La salle est surchauffée.
Nous ne sommes que trois, à cette heure. A l’autre bout de la salle, une jeune femme qui semble avoir vingt ans à peine, est assise , les yeux fixés sur son téléphone portable. L’autre personne tente par tous les moyens d’attirer son attention. Il s’agit d’un bébé. Une petite fille, de huit ou neuf mois, attachée dans une poussette et prise au piège dans une grosse combinaison très chaude. La petite chouine d’abord, puis pleure, et enfin hurle. La maman lui chuchote « chuuut » , en secouant la poussette comme pour la bercer, mais sans lui jeter le moindre regard. Si elle l’avait fait, elle se serait aperçue que la gamine boue. Il crève de chaud là dedans et sa combinaison semble très épaisse. Ses joues sont écarlates.
Je tente de lui venir en aide: «  tu dois avoir chaud ma puce... ».
Enfin la jeune femme quitte des yeux son téléphone. Malheureusement pour le bébé, c’est pour me regarder moi.
«  c’est qu’elle est fatiguée. On est parties ce matin de région parisienne. On a pris le RER, après le train. Ensuite le bus, et voilà... on a mis 4h et tout à l’heure on fait pareil pour rentrer. Elle en a marre là... ».

Elle n’est pas la seule à en avoir marre a mon avis, la petite. La jeune femme est lasse. Irritable. Elle perd patience devant les plaintes du bébé.

Quatre heures de transports en commun, avec trois changements, pour une heure de parloir.

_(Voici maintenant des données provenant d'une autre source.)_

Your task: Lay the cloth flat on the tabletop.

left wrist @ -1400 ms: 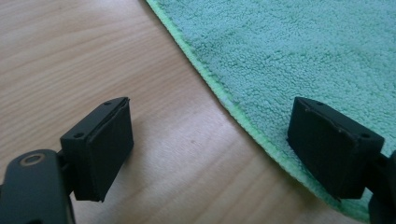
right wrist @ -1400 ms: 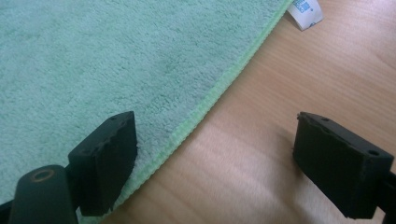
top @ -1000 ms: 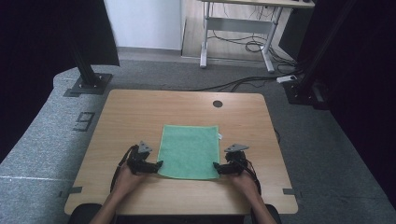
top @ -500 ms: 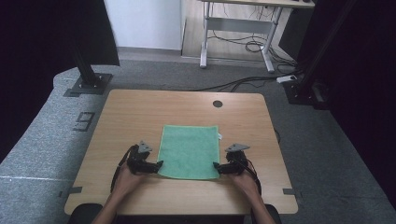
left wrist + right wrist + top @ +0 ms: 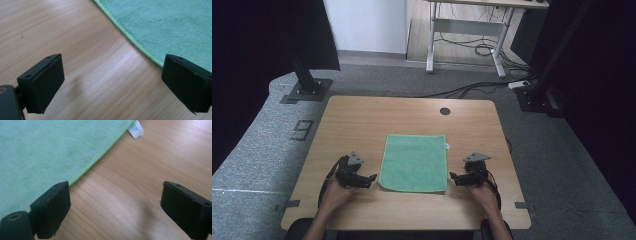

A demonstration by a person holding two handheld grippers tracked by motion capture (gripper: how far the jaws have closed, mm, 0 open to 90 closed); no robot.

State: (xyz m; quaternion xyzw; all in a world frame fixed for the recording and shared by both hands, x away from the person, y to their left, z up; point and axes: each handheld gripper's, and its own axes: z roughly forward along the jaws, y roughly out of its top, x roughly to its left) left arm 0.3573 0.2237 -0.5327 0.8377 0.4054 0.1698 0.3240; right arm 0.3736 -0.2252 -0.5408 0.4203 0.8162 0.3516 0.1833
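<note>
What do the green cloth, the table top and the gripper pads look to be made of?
Green cloth: soft napped fabric, likely microfibre or terry; fuzzy matt pile, stitched lighter-green edge, small white label.
Table top: pale wood or wood-look laminate; grain lines with a slight sheen, which of the two I cannot tell.
Pads: matt black, probably plastic or rubber-faced; flat blocks with small holes on top.

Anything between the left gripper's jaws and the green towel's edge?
Nothing: bare wooden table lies between the open left gripper and the green towel, as the left gripper view shows.
</note>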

Et la perspective de quatre heure encore pour le retour. Avec une poussette, des couches, des biberons, des pleurs.

Je ne te connais pas, garçon. Je ne te verrai jamais, mais j’espère que tu les mérites.
Je ne sais pas ce que tu as fait non plus... mais ce que je sais, c’est que ce sont elles deux qui sont punies.